Later a grand jury voted "no true bill" on Duncan's case. The charges were dropped and Duncan walked away a free man.
Finally after six weeks in jail Duncan was able to get back to business. He worked hard at his advertising and mineral-bath companies and continued to drive cab. He also opened and operated a small toy store, located in the Ingersoll Hotel building on Mission Street.
But by 1955 Duncan had had enough; he had married and divorced and grown tired of Ketchikan. The robbery charge, though dismissed, had cost him time and money and still haunted him. He decided to return to his home state of New Jersey.
He spent a few years operating an amusement park called "Story Land" on the Jersey coast and at least one summer managing a yacht club.
In 1958 he moved west to California, taking a position at a "dairy bar" in Disneyland, an operation owned by the American Dairy Association. Later in northern California Duncan managed a ski resort.
"250 Fathom Jim"
But as the years passed Duncan missed Ketchikan and its people and fishing opportunities. He had sport-fished every year and entered the king-salmon derby every year and usually won a prize. He came back to town, bought a commercial fishing boat, and became a professional long-liner and crab fisherman.
Fellow fisherman Fred Athorp remembers Duncan from those days in the early 1960s:
"He would tie up at Ryus Float and keep his crabs in holding pots on his boat. He would sit at the Sourdough Bar and sell the crabs from there," Athorp recalled. "He sold red snapper from the bar too."
Duncan also sold halibut and black cod to restaurants around town, earning himself the nickname "250 Fathom Jim." Some restaurants and clubs even hired him as a chef so he could make and serve his favorite "deep-fried black cod cheeks," according to old-timer Reub Crossett who hosted an annual "wild fish and game" dinner in Ketchikan.
Duncan moored his boat at Thomas Basin. Above the basin sat the Potlatch Bar, where most fishermen hung out in their spare time - but not Duncan.
The Potlatch was owned by his archenemy, Josephine Hill. It was not until after her death that Duncan began frequenting the bar and later rented rooms upstairs, where he set up his "headquarters," according to Athorp. There were rumors of illegal gambling and card games that took place there at night.
He married again. His new wife was a local lady and a longtime friend, Janet Campbell Duncan, who worked as a matron at the Ketchikan Children's Home.
After many happy years together, in March of 1983 at the age of 68 Duncan died.
In May of that year the Alaska State Legislature issued a proclamation that read: "In Memoriam: James Edward Duncan," which described Duncan as a "remarkable Alaskan Pioneer, a man of amazing abilities and endless courage." The proclamation continued: "Jim Duncan's life story is a fascinating study of how a young man, facing a lifetime of unhappiness, gathered the courage and will to not only survive, but to share his talents, compassion and genuine warmth with others. He will be missed along the sidewalks and waterfront of Ketchikan."

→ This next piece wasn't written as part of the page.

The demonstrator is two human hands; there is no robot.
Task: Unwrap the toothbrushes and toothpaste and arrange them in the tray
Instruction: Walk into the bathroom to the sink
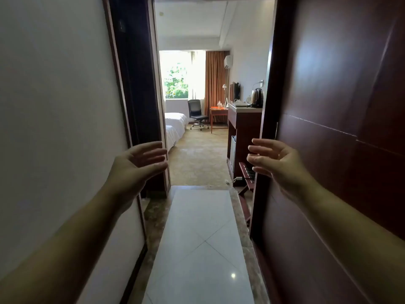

The proclamation, signed by Duncan's former defense attorney and then - State Senator Robert Ziegler, exemplified the goodness of James Edward Duncan.
But even in death his bad reputation haunted him. Stories still circulate about the robbery of Josephine Hill. Some folks believe he did steal money from her. Others say someone else stole the money but Duncan drove the get-away car. Still others claim that a man and wife, friends of Duncan's, stole the money (which consisted of a lot of large recognizable bills that had been stashed in a cedar chest for years) and then smuggled it out of town in a baby carriage.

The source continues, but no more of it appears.